* _Available data_

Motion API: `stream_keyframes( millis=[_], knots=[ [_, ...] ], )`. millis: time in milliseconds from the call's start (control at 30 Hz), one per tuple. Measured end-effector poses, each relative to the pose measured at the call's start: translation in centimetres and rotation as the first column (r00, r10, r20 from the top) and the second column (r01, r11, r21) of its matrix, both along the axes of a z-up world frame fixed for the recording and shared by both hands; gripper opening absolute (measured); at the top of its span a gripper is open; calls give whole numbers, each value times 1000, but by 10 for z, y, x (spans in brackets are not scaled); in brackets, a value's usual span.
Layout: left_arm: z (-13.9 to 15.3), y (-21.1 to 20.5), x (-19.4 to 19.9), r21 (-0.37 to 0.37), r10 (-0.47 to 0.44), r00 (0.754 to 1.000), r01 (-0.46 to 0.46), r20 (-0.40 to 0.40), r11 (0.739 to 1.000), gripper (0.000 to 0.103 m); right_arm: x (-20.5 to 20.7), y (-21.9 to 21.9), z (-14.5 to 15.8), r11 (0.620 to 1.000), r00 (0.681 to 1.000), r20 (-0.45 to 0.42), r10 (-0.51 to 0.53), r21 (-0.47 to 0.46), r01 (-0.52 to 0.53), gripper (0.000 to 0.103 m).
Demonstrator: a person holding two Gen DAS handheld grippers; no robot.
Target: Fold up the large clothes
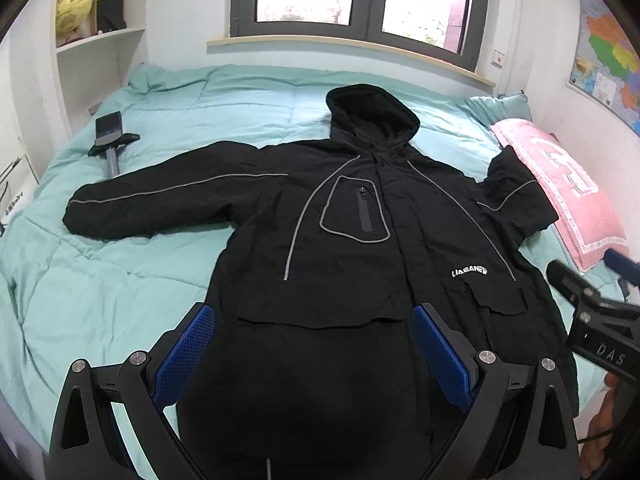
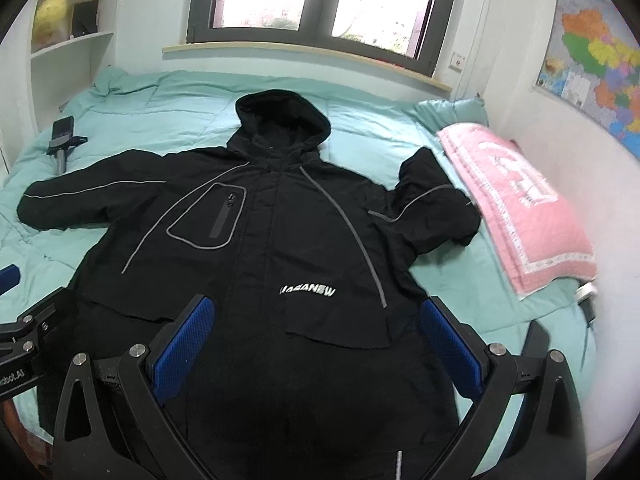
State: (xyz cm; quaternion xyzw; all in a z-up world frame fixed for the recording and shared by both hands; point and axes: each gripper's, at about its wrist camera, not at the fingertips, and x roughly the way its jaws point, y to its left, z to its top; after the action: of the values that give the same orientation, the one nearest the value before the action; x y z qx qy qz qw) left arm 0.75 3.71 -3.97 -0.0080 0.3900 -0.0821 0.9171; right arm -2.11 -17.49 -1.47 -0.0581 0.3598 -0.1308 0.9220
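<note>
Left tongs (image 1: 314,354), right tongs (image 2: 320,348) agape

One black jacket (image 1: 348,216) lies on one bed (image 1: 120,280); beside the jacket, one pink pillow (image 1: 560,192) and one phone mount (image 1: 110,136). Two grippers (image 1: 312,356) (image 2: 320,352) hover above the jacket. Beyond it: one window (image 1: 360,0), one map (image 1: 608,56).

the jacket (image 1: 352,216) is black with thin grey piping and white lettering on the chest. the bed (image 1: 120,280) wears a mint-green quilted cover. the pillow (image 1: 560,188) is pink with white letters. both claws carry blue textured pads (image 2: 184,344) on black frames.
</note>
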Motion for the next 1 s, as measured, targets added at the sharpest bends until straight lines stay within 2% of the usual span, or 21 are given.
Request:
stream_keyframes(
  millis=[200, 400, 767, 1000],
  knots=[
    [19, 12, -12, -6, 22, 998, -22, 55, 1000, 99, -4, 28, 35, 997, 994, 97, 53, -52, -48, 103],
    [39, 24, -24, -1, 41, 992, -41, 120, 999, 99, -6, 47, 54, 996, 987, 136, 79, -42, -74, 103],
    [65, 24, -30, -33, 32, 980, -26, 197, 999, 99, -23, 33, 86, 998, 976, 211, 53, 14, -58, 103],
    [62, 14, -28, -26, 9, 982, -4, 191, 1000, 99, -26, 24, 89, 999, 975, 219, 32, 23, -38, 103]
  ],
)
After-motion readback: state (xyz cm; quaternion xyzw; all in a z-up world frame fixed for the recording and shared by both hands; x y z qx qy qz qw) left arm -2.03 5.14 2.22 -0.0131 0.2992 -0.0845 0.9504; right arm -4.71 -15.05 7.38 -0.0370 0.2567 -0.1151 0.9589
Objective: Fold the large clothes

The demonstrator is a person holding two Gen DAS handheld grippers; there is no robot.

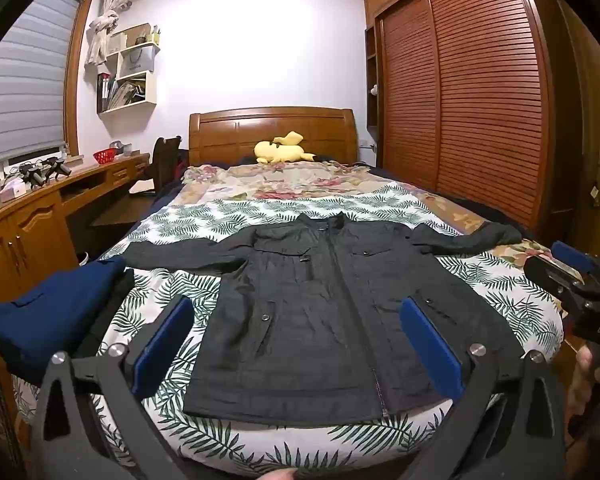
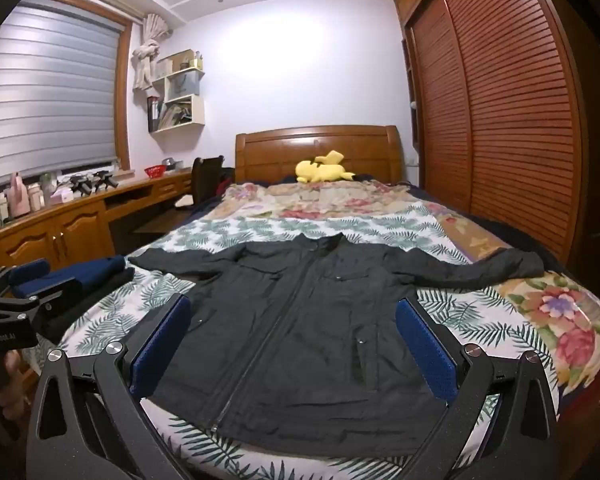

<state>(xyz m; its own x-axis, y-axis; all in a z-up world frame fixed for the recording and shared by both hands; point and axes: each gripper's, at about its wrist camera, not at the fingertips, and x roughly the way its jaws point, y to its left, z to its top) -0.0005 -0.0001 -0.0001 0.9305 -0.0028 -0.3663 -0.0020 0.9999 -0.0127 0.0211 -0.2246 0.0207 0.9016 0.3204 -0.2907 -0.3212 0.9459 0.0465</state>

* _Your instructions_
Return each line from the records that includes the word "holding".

* _Solution to the exercise_
Demonstrator: a person holding two Gen DAS handheld grippers; no robot.
The demonstrator is a person holding two Gen DAS handheld grippers; there is no robot.

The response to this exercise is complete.